Hessische Polizisten werden nach SPIEGEL-Informationen im Umgang mit Software des US-Unternehmens Palantir geschult, um gezielter gegen islamistischen Terrorismus und organisierte Kriminalität vorzugehen.
Polizei-App (Symbolbild)

Polizei-App (Symbolbild)

Foto: Swen Pförtner/ picture alliance / Swen Pförtner/dpa

Die hessische Polizei hat eine Software der US-Firma Palantir Technologies gekauft, die der "effektiven Bekämpfung des islamistischen Terrorismus und der schweren und organisierten Kriminalität" dienen soll. Wie der SPIEGEL in seiner aktuellen Ausgabe berichtet, bilden Palantir-Mitarbeiter bereits hessische Polizeibeamte aus. (Lesen Sie hier die ganze Geschichte im neuen SPIEGEL.)

Der Wert der Software mit dem Namen Gotham beträgt nach offizieller Mitteilung "0,01 Euro ohne MwSt". Gegenüber dem SPIEGEL räumte das hessische Innenministerium ein, dass dies "nicht der tatsächliche Preis" sei, wollte diesen aber aus "Gründen des öffentlichen Sicherheitsinteresses des Landes Hessen" nicht nennen.

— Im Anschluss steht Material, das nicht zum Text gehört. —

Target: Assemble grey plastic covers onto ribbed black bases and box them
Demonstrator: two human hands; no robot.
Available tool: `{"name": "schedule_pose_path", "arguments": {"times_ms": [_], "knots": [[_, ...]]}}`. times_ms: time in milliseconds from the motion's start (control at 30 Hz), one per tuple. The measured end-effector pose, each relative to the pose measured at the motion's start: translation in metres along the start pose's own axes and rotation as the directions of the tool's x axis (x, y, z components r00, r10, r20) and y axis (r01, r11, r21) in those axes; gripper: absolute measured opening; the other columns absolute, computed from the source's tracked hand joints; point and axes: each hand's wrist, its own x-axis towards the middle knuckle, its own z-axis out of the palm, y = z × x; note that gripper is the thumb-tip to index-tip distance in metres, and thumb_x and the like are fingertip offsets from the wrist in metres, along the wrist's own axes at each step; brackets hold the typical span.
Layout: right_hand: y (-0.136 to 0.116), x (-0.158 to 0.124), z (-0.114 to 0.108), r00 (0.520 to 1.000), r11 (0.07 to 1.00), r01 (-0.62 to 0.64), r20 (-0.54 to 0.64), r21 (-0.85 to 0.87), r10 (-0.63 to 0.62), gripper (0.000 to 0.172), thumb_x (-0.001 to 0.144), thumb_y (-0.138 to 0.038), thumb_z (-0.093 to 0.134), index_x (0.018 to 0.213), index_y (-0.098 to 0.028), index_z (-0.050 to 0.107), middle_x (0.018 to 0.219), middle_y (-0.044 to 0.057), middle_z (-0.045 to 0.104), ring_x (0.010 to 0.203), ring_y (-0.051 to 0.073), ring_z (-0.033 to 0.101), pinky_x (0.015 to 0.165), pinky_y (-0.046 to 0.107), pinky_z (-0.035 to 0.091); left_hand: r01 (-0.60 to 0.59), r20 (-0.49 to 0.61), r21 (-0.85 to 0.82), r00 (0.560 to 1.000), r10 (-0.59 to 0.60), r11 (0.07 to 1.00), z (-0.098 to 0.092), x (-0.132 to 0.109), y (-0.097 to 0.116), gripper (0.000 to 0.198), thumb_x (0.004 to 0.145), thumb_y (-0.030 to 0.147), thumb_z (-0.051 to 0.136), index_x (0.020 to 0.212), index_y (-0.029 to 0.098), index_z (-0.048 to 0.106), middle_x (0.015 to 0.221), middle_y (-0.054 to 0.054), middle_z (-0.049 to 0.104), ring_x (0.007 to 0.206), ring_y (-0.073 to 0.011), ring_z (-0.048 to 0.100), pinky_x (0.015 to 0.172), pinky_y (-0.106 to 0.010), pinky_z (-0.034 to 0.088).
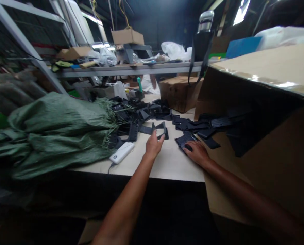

Anschaffung ohne Ausschreibung

Palantir wurde 2004 von dem Facebook-Investor und PayPal-Erfinder Peter Thiel mithilfe von In-Q-Tel gegründet, dem Risikoinvestment-Arm des US-Geheimdienstes CIA. Erst kürzlich erhielt Palantir einen 876-Millionen-Dollar-Auftrag des US-Militärs. Palantir steht im Verdacht, Kontakte zur Firma Cambridge Analytica unterhalten zu haben, die mit illegal erlangten Facebook-Daten die US-Präsidentschaftswahl manipuliert haben soll.

Der Kauf der Palantir-Software in Hessen ist auch deshalb heikel, weil die Firma in den USA wegen missbräuchlicher Nutzung von Kundendaten aufgefallen war. Auf eine Ausschreibung sei verzichtet worden, weil es am Markt keine einsatzbereite Alternative gegeben habe, begründete Hessen die Anschaffung.